### DATA RECORDS
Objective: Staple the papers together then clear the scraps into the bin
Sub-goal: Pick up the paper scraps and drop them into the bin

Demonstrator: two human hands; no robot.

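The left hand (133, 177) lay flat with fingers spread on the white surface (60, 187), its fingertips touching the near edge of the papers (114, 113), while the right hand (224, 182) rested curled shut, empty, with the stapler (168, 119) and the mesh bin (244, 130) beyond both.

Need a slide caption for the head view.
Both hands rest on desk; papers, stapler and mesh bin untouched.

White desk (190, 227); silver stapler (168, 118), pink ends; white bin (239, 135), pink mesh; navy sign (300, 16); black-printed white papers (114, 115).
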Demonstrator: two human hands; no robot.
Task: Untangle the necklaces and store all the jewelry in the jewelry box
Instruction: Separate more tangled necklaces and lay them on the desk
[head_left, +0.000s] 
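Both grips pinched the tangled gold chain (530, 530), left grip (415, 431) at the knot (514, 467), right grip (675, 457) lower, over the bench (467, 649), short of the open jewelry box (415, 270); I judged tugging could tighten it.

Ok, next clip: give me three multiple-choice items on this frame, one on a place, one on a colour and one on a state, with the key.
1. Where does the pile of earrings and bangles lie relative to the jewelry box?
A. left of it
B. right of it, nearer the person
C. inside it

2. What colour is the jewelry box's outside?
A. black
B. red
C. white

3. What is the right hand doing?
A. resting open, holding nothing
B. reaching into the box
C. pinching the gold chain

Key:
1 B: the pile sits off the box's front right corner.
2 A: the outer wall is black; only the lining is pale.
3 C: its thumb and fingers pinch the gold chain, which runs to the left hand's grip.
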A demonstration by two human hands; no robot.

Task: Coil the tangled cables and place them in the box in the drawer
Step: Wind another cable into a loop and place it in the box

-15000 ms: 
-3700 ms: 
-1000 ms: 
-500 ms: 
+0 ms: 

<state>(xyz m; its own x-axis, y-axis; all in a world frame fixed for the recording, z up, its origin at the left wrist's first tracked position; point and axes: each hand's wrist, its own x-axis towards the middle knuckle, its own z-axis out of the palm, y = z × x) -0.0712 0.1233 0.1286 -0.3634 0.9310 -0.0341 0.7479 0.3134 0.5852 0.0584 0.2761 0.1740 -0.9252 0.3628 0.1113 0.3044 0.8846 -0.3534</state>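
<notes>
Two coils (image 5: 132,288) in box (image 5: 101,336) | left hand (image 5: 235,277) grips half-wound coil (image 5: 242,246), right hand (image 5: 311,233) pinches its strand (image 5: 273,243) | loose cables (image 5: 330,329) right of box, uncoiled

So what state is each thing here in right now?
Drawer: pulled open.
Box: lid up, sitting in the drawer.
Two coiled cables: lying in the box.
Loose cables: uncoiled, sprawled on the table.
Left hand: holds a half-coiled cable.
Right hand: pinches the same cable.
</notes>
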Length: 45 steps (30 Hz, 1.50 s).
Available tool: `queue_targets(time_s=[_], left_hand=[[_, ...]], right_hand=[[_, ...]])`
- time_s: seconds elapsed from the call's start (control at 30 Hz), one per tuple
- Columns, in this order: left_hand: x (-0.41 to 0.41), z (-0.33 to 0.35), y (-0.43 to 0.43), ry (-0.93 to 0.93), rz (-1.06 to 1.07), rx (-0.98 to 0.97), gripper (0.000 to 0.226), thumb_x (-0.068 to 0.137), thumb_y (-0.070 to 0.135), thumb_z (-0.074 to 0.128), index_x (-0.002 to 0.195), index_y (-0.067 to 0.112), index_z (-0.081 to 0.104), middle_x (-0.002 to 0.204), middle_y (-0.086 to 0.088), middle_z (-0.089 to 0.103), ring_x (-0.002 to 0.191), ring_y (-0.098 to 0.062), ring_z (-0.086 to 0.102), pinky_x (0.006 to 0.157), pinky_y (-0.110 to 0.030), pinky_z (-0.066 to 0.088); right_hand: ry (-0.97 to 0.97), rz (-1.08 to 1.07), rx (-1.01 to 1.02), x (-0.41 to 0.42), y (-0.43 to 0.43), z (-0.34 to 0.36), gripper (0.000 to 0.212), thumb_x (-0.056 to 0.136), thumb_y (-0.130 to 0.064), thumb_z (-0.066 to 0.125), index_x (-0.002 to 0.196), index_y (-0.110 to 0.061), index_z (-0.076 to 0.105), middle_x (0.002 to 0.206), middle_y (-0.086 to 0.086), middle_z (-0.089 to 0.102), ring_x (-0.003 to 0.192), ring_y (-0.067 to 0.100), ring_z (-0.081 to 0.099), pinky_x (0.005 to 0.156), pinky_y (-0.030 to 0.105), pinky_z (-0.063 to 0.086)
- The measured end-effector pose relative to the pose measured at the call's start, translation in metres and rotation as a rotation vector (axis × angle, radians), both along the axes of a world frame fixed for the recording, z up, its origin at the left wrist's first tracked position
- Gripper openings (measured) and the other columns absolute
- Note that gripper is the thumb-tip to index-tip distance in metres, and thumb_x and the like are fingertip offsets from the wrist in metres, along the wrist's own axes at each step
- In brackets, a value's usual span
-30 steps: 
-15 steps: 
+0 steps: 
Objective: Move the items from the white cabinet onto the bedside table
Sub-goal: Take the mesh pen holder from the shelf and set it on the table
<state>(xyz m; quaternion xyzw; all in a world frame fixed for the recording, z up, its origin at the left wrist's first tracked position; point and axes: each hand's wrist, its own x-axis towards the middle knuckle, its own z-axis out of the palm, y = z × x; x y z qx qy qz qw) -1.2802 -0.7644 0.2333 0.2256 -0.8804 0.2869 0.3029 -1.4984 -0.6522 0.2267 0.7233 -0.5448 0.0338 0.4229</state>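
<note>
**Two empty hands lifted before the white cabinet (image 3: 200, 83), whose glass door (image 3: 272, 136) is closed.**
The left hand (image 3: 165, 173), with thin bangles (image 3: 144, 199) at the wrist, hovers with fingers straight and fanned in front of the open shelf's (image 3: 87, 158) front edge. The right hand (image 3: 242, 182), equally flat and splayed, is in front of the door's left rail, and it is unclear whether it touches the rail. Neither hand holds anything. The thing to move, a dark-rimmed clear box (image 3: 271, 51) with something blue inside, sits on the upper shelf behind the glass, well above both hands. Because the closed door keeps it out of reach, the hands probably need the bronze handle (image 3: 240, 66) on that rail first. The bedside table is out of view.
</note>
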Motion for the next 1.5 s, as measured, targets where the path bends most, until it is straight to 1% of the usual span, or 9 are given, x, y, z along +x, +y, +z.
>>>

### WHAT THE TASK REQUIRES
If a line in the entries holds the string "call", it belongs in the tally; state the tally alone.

### OUTPUT OF THE EXERCISE
2